Presidents' Pens and Phones Don't Work That Well

By Peggy Sands Orchowski

President Obama made the process famous, although Presidents Bush and Clinton used them too: executive memos, actions and memos.

"We're not just going to be waiting for legislation," President Obama said on January 14, 2014 as he convened his first Cabinet meeting of the year after losing the House majority to the Republicans.  "I've got a pen and I've got a phone and I can use that pen to sign executive orders and take administrative actions that can move the ball forward."

President Obama had already used an executive memo famously in June of 2012, supposedly to secure the "Latino vote" in his tightening re-election race. He ordered DACA – the Deferred Action for Childhood Arrivals prosecutorial discretion memo.  It advised the Department of Homeland Security's interior immigration enforcement arm ICE (Immigration and Customs Enforcement) that some illegal immigrants known as DREAMERS would be temporarily (two years with a two years extension) be deferred from deportation.  They also would be given a temporary work permit.  It did not confer legal status.

DREAMERS were defined in unpassed DREAM Act legislation since 2007 as illegal immigrants between the ages of 18 and 30 who had "come in the U.S. before the age of 16".  In addition they had to have been in the country at least five years, graduated from high school or an equivalent, had not been convicted of a felony and were illegally in the country at the time of application. About 800,000 individuals of the some two million initially thought to be qualified (and the 11 million total illegal immigrants), actually applied.

In 2017, President Trump ordered that the DACA order be rescinded, beginning March 5, 2018   He had campaigned on the promise to rescind many of Obama's actions done with his pen and a phone. 

But it's not that he's against executive actions.  On the contrary, President Trump has done even more – including one exploring the possibility of ordering certain gun controls.  In January 2018, Aaron Blake for the Washington Post's Fix wrote "President Trump has turned 'a pen and a phone' into a pen and a megaphone.

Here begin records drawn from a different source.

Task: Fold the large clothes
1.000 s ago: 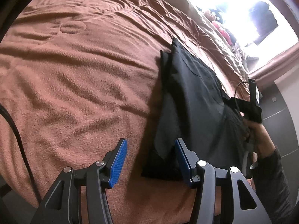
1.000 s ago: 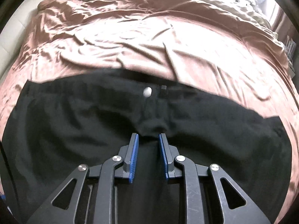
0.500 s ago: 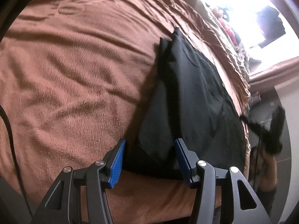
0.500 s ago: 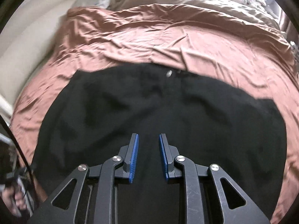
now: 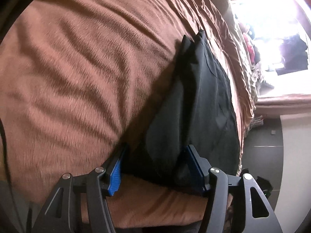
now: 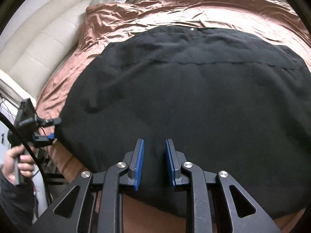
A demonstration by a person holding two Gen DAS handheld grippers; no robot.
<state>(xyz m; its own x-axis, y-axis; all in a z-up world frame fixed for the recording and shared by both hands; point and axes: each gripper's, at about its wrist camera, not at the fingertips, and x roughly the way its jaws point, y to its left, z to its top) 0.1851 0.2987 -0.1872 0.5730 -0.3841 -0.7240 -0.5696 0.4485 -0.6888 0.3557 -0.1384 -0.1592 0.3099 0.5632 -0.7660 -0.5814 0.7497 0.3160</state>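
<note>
Now the black garment (image 6: 184, 97) lies spread flat on the brown bedspread (image 6: 136, 21), near the bed's front edge, with a small button at its far hem; the left gripper (image 5: 155, 167) has its jaws apart around the garment's near corner and they have just been widening, blue pads not pressing the cloth; the right gripper (image 6: 154, 163) hovers over the near edge, jaws narrowly apart with nothing pinched; a person's hand (image 6: 15, 165) holds the left gripper's handle beside the cream padded headboard (image 6: 44, 38).

Left tongs (image 5: 153, 167) have just been opening, cloth between them; right tongs (image 6: 154, 163) narrowly parted, gripping nothing.
</note>
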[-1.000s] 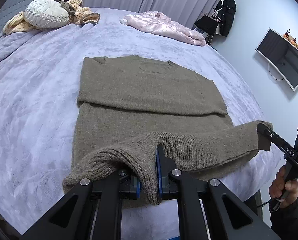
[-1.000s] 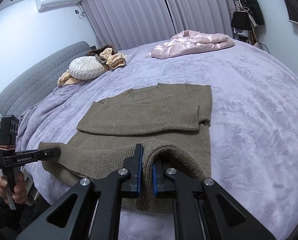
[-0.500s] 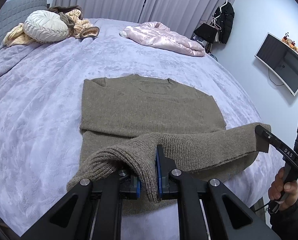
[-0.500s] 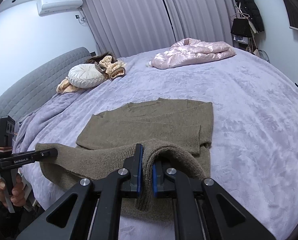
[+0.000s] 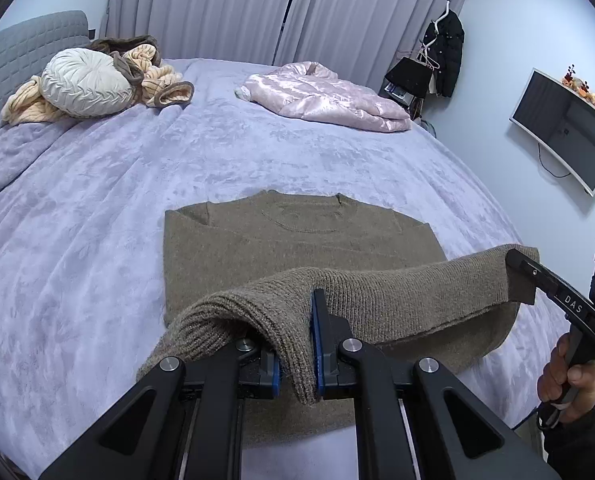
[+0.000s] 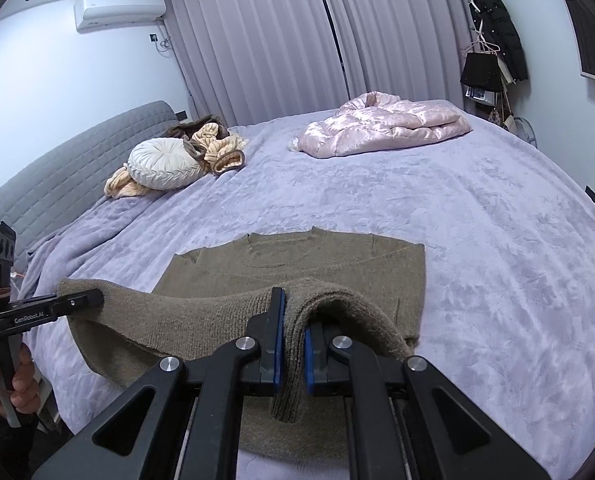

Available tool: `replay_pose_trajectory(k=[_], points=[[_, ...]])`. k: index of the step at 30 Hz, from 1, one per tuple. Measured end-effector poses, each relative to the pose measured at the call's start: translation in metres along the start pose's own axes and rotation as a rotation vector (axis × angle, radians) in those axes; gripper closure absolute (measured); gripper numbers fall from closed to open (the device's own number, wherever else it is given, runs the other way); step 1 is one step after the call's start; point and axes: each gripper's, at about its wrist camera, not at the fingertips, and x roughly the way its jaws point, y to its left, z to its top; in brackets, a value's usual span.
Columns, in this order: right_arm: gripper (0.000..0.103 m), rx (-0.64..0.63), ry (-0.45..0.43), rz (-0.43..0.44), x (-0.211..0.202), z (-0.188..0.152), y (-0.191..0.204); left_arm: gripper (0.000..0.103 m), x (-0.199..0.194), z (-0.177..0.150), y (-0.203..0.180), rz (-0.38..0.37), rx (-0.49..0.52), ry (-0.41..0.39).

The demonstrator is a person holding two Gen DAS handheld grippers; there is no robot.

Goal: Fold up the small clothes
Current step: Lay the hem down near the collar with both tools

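Observation:
An olive-brown knit sweater [image 5: 297,236] [image 6: 297,264] lies on the lilac bed, neck end far from me, sleeves folded across its body. Its ribbed bottom hem is lifted off the bed and stretched between both grippers. My left gripper [image 5: 297,364] is shut on the hem's left corner; in the right wrist view the left gripper [image 6: 77,302] shows at the left edge, held by a hand. My right gripper [image 6: 294,360] is shut on the hem's right corner; the left wrist view shows the right gripper [image 5: 517,264] at the right. The raised hem hides the sweater's middle.
The lilac blanket [image 5: 97,208] covers a wide bed. A round cream cushion [image 5: 85,82] and peach-brown fleece clothes [image 5: 157,76] lie by the grey headboard. A pink satin jacket [image 5: 325,96] lies at the far side. A wall screen [image 5: 565,132] hangs right.
Both grippers have risen and carried the gripped hem forward over the sweater toward its neck end. More of the lower body is now covered by the raised hem.

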Motion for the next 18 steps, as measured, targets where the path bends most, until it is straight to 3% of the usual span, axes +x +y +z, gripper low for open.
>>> replay_pose_trajectory(k=[18], points=[[0.094,0.049,0.079,-0.035,0.079,0.024,-0.025,0.09,0.075,0.037,0.024,0.021,-0.046,0.061]])
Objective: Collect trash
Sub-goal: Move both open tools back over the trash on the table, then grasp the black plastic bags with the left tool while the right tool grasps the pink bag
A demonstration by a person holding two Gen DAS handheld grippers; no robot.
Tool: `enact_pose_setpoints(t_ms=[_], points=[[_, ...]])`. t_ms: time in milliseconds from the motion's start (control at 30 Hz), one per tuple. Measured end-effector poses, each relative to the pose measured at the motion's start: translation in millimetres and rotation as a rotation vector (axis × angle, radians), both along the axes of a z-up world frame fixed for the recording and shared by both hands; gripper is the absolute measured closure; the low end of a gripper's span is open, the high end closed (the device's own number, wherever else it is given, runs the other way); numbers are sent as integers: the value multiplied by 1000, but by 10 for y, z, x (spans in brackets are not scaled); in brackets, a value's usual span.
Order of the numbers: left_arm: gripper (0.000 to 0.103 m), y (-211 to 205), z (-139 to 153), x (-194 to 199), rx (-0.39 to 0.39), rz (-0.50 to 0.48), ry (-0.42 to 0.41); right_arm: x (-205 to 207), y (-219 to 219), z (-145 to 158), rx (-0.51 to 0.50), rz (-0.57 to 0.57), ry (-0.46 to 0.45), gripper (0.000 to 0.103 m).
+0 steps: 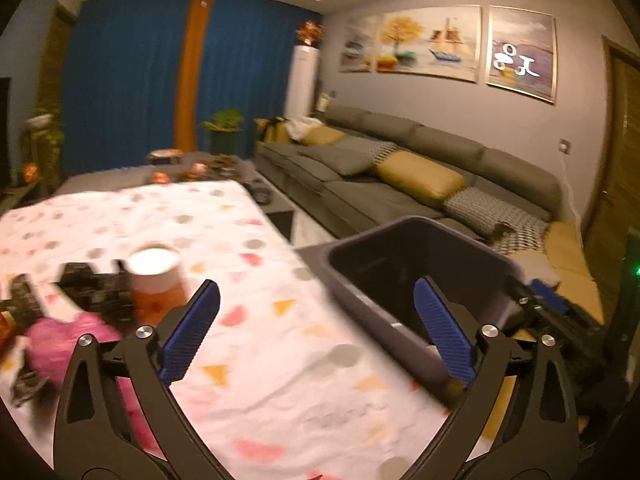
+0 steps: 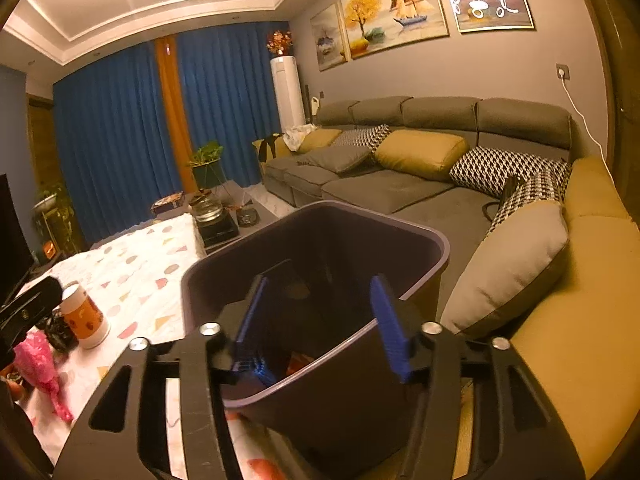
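A dark trash bin (image 2: 420, 280) stands at the right edge of the table; it also shows in the left wrist view (image 1: 352, 300). My right gripper (image 2: 320, 324) is open over the bin's mouth, with nothing between its blue pads; some trash lies inside. My left gripper (image 1: 316, 320) is open and empty above the patterned tablecloth (image 1: 260, 340), left of the bin. A paper cup (image 1: 156, 284) stands at the left, also in the right wrist view (image 2: 84, 316). Pink crumpled wrap (image 1: 64, 340) and dark wrappers (image 1: 92, 292) lie beside it.
A grey sofa (image 2: 380, 188) with yellow and patterned cushions runs along the right. A glass teapot (image 2: 208, 208) and trays stand on the far end of the table. Blue curtains and plants are at the back.
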State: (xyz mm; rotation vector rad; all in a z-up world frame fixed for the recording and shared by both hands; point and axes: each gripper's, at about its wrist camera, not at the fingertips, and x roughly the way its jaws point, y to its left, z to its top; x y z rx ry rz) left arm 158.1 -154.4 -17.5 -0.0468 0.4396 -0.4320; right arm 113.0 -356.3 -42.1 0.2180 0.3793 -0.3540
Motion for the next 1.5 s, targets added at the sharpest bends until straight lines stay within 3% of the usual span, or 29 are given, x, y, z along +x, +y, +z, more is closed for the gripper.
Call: enact_pose_setpoints(t_ms=[167,400,867,1100,1367,1433,1500], points=[[6,466,32,-202,13,109,-36,-111,170,66,-7,22,-21,31],[6,1150,25,-472,11,239,-30,-187,693,154,-17,115,-32,23],[6,2367,13,-797,19,473,-22,-17,2109,108,-56,402,13,22],[6,2680,-4,-749,-7,510,-1,145,2615,43,-93,510,35,22],[6,2652,-67,-505,-7,480,22,517,2899,-67,-93,566,85,22],[6,2641,-90,-427,-4,475,28,606,2933,-108,-86,584,103,28],[6,2621,-112,-349,-1,462,33,689,2961,-163,-78,599,129,43]])
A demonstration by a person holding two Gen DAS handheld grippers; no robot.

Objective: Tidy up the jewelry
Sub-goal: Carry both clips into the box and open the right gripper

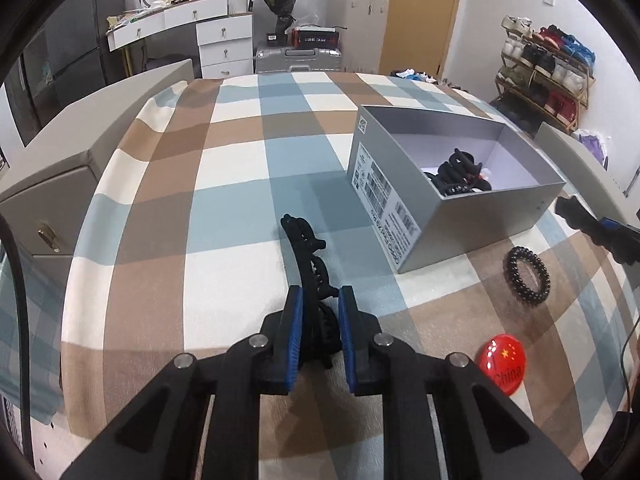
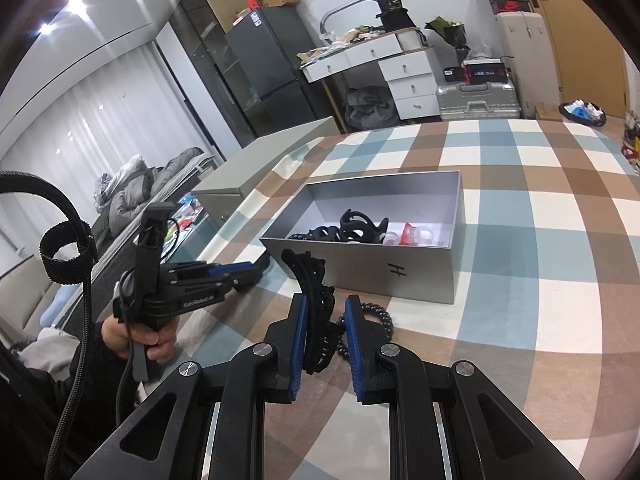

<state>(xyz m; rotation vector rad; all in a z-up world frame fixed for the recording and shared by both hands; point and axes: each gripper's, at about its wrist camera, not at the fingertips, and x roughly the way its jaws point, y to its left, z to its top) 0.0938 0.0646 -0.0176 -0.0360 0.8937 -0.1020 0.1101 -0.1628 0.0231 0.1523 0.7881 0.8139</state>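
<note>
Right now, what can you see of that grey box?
The grey box is open-topped, cardboard-looking, standing flat on the checked cloth. One end wall carries barcode labels; one long side bears a dark H-like mark. Its pale inside holds a heap of black hair clips and small red-and-clear pieces.

Even indoor light is filling the room, and both views are staying bright and sharp near the jaws. Ceiling lights (image 2: 72,0) are flaring into white streaks up left of the right-hand jaws, and pale daylight is glowing through the curtains (image 2: 100,128) below them. The grey box (image 1: 400,216) ahead of the left-hand jaws is throwing a soft shadow onto the checked cloth (image 1: 224,184). A red badge (image 1: 505,360) right of those jaws is catching small glints. Straight edges are bowing toward the rims, and the corners are falling off into black.
</note>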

Thanks, Obama?

I have been covering immigration law making and politics in Congress – the exclusive sausage factory for federal law-making - for over ten years and have written two books about executive actions.

But in the last few weeks the process took on a new twist.  The DACA order reached the third branch of government: the judiciary. After Congress shut down government briefly over the failure to come to a decision over DACA, federal judges in California and New York demanded the order to rescind DACA be halted. 

There is really no dispute that executive orders, actions and memos are not laws. They were not passed through the Congressional legislative process.  They are orders from the executive to his executive secretaries. There really isn't much question that an order can be rescinded.  But the judges claimed the rescission was "arbitrary and capricious". They felt there was no compelling reason to stop suddenly end by March 5 all temporary protection and work permits for hundreds of thousands of millennial illegal immigrants.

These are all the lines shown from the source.